In the copy, include no pictures, but reproduce every record exactly.

--- START ---

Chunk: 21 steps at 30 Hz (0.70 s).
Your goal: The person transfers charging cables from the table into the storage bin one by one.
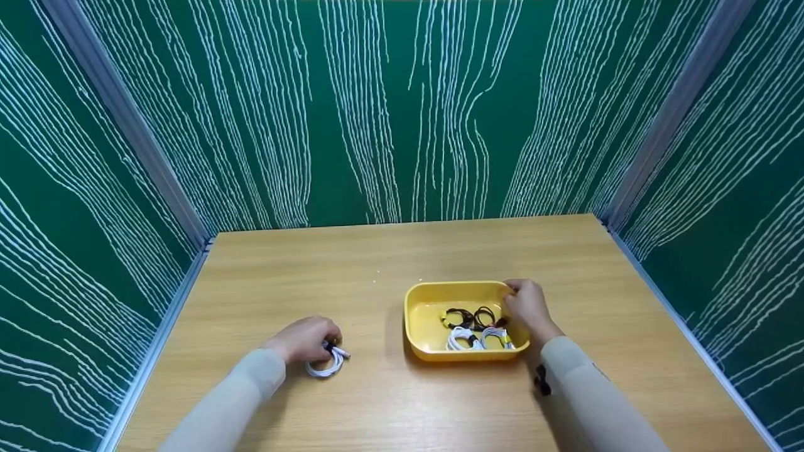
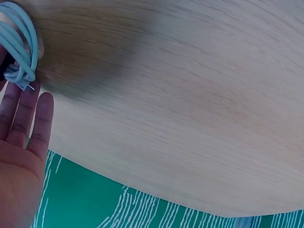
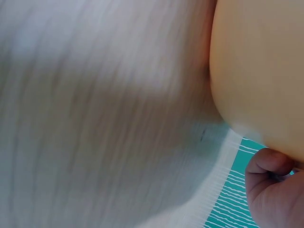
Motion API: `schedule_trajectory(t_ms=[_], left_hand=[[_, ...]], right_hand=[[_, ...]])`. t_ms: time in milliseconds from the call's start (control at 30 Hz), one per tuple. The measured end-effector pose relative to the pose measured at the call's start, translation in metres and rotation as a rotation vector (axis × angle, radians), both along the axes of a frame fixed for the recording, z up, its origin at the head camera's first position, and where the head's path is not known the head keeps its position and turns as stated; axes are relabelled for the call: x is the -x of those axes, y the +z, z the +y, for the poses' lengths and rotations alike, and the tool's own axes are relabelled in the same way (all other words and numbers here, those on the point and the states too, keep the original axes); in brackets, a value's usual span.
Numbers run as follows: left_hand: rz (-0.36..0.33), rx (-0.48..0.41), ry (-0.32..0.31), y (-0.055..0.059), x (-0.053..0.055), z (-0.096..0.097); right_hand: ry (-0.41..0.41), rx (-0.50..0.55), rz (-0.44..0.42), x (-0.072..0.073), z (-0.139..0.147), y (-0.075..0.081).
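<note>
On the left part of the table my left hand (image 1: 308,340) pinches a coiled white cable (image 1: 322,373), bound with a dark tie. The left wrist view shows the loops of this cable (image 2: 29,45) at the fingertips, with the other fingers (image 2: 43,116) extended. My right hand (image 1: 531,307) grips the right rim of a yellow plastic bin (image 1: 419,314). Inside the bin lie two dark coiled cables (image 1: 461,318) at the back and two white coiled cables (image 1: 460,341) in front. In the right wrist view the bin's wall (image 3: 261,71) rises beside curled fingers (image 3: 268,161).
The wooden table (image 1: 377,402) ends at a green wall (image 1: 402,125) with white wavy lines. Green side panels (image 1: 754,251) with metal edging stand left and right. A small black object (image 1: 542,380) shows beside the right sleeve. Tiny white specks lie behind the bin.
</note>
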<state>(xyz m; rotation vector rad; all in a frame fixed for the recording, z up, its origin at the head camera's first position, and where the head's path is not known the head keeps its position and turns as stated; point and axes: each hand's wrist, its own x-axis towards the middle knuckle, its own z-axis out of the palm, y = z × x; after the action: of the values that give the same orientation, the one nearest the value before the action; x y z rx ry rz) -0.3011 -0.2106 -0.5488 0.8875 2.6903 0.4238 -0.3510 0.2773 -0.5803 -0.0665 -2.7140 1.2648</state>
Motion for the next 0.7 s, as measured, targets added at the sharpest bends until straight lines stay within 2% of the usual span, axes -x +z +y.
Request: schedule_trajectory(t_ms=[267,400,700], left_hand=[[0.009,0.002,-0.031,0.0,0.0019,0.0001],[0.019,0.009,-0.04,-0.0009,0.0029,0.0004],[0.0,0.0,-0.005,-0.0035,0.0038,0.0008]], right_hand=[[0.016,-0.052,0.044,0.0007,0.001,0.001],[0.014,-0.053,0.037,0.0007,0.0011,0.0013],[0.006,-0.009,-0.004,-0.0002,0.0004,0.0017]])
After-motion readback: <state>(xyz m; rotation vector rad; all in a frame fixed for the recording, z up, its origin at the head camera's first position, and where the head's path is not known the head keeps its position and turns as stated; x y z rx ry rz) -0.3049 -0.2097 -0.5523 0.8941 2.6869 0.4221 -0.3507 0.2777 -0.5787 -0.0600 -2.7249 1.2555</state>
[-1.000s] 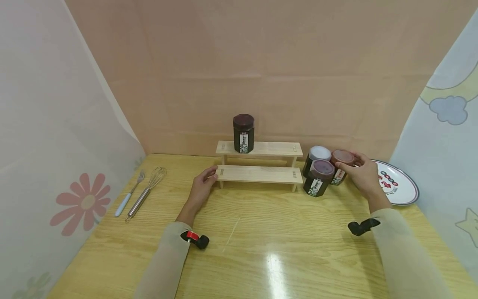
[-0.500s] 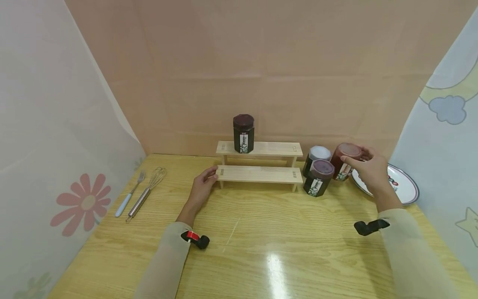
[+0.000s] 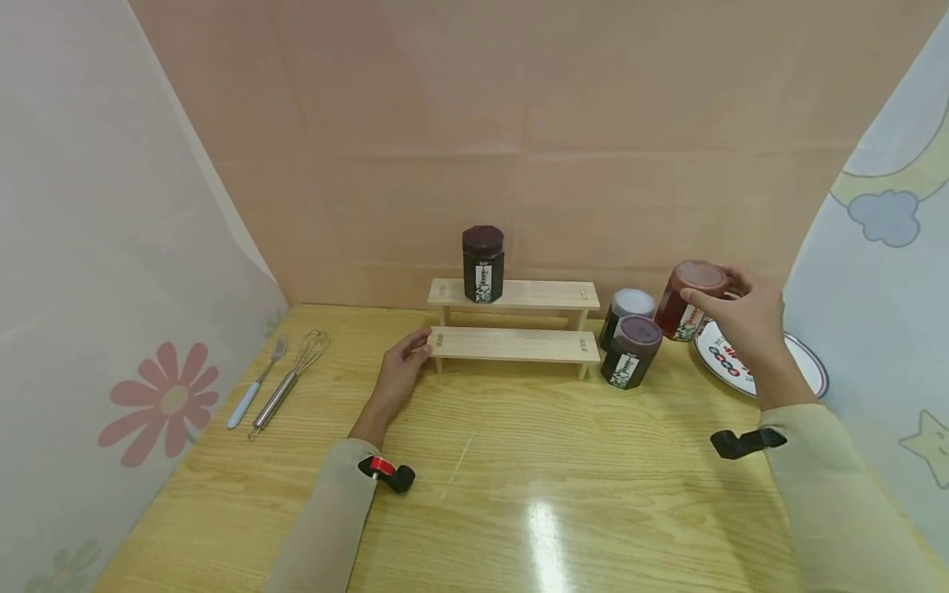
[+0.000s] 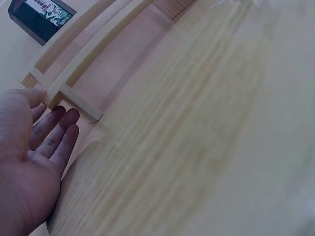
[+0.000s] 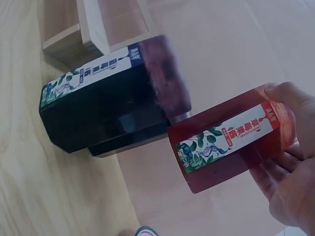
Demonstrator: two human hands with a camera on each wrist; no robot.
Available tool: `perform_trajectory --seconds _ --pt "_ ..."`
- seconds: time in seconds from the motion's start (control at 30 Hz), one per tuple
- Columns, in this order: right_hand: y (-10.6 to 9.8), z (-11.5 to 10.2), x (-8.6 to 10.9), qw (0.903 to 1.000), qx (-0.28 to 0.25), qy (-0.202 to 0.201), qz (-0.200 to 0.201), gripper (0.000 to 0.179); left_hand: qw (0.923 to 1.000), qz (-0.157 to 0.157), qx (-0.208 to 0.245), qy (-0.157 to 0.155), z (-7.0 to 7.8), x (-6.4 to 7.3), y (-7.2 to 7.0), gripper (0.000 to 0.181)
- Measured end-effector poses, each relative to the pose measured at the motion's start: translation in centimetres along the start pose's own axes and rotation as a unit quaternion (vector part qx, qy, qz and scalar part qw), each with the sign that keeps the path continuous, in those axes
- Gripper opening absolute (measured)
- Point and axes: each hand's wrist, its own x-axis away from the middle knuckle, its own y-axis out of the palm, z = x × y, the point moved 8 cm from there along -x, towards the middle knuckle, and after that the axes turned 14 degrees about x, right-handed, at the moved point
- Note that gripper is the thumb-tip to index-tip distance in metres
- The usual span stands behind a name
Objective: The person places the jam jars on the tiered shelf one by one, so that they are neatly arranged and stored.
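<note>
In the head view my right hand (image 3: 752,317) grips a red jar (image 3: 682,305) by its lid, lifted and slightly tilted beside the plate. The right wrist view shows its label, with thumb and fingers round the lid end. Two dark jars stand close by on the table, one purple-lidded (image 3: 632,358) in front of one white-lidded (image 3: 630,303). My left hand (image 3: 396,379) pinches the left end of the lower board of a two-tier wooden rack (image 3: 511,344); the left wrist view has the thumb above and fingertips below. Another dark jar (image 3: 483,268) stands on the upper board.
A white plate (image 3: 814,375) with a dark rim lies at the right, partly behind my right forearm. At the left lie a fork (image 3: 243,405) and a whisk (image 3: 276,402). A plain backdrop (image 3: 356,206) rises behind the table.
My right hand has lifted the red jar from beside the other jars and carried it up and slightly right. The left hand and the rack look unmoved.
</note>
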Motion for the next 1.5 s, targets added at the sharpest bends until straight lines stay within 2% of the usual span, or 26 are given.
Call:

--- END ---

» **Problem solution**
Chunk: 21 steps at 30 Hz (0.70 s).
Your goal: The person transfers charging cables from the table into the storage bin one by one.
Motion API: `schedule_trajectory(t_ms=[_], left_hand=[[_, ...]], right_hand=[[_, ...]])`. t_ms: time in milliseconds from the call's start (control at 30 Hz), one per tuple. The measured end-effector pose relative to the pose measured at the call's start, translation in metres and rotation as a rotation vector (axis × angle, radians), both along the axes of a frame fixed for the recording, z up, its origin at the head camera's first position, and where the head's path is not known the head keeps its position and turns as stated; axes are relabelled for the call: x is the -x of those axes, y the +z, z the +y, for the poses' lengths and rotations alike, and the tool's own axes are relabelled in the same way (all other words and numbers here, those on the point and the states too, keep the original axes); in brackets, a value's usual span.
Numbers run as follows: left_hand: rz (-0.36..0.33), rx (-0.48..0.41), ry (-0.32..0.31), y (-0.055..0.059), x (-0.053..0.055), z (-0.096..0.097); right_hand: ry (-0.41..0.41), rx (-0.50..0.55), rz (-0.44..0.42), x (-0.072..0.073), z (-0.139..0.147), y (-0.075..0.081).
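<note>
On the left part of the table my left hand (image 1: 308,340) pinches a coiled white cable (image 1: 322,373), bound with a dark tie. The left wrist view shows the loops of this cable (image 2: 29,45) at the fingertips, with the other fingers (image 2: 43,116) extended. My right hand (image 1: 531,307) grips the right rim of a yellow plastic bin (image 1: 419,314). Inside the bin lie two dark coiled cables (image 1: 461,318) at the back and two white coiled cables (image 1: 460,341) in front. In the right wrist view the bin's wall (image 3: 261,71) rises beside curled fingers (image 3: 268,161).
The wooden table (image 1: 377,402) ends at a green wall (image 1: 402,125) with white wavy lines. Green side panels (image 1: 754,251) with metal edging stand left and right. A small black object (image 1: 542,380) shows beside the right sleeve. Tiny white specks lie behind the bin.
</note>
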<state>(xyz m; rotation vector rad; all in a frame fixed for the recording, z up, its origin at the head camera's first position, and where the head's path is not known the head keeps its position and turns as stated; point and axes: each hand's wrist, its own x-axis towards the middle knuckle, its own z-axis out of the palm, y = z × x; after the action: of the values that give the same orientation, the one nearest the value before the action; x y z rx ry rz) -0.3011 -0.2106 -0.5488 0.8875 2.6903 0.4238 -0.3510 0.2773 -0.5803 -0.0665 -2.7140 1.2648</state>
Motion for the next 0.7 s, as measured, targets added at the sharpest bends until straight lines stay within 2% of the usual span, axes -x +z +y.
Request: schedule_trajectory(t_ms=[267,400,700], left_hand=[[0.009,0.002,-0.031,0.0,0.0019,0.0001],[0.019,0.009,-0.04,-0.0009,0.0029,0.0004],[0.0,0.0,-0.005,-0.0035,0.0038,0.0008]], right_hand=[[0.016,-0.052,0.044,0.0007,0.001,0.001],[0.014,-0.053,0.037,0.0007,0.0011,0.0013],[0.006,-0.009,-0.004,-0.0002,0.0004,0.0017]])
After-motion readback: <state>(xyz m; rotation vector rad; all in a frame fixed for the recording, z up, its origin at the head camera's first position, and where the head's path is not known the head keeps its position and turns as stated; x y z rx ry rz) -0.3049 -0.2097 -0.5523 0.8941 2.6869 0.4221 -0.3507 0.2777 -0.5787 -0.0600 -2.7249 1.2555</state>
[-1.000s] 
[-0.500s] 
[+0.000s] 
[+0.000s] 
[+0.000s] 
Demonstrator: two human hands with a camera on each wrist; no robot.
Available tool: `perform_trajectory --seconds _ --pt "_ ..."`
- seconds: time in seconds from the motion's start (control at 30 Hz), one per tuple
- Columns, in this order: right_hand: y (-10.6 to 9.8), z (-11.5 to 10.2), x (-8.6 to 10.9), qw (0.903 to 1.000), qx (-0.28 to 0.25), qy (-0.202 to 0.201), qz (-0.200 to 0.201), gripper (0.000 to 0.179); left_hand: qw (0.923 to 1.000), qz (-0.157 to 0.157), qx (-0.208 to 0.245), qy (-0.157 to 0.155), z (-7.0 to 7.8), x (-6.4 to 7.3), y (-7.2 to 7.0), gripper (0.000 to 0.181)
- Measured end-effector poses, each relative to the pose measured at the motion's start: translation in centimetres along the start pose's own axes and rotation as a unit quaternion (vector part qx, qy, qz and scalar part qw), each with the sign that keeps the path continuous, in those axes
- Gripper opening absolute (measured)
- Point and axes: each hand's wrist, its own x-axis away from the middle knuckle, its own y-axis out of the palm, z = x × y, the point moved 8 cm from there along -x, towards the middle knuckle, and after that the axes turned 14 degrees about x, right-handed, at the moved point
- Note that gripper is the thumb-tip to index-tip distance in metres
- The usual span stands behind a name
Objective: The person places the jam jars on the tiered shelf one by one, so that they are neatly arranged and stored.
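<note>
In the head view my right hand (image 3: 752,317) grips a red jar (image 3: 682,305) by its lid, lifted and slightly tilted beside the plate. The right wrist view shows its label, with thumb and fingers round the lid end. Two dark jars stand close by on the table, one purple-lidded (image 3: 632,358) in front of one white-lidded (image 3: 630,303). My left hand (image 3: 396,379) pinches the left end of the lower board of a two-tier wooden rack (image 3: 511,344); the left wrist view has the thumb above and fingertips below. Another dark jar (image 3: 483,268) stands on the upper board.
A white plate (image 3: 814,375) with a dark rim lies at the right, partly behind my right forearm. At the left lie a fork (image 3: 243,405) and a whisk (image 3: 276,402). A plain backdrop (image 3: 356,206) rises behind the table.
My right hand has lifted the red jar from beside the other jars and carried it up and slightly right. The left hand and the rack look unmoved.
</note>
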Motion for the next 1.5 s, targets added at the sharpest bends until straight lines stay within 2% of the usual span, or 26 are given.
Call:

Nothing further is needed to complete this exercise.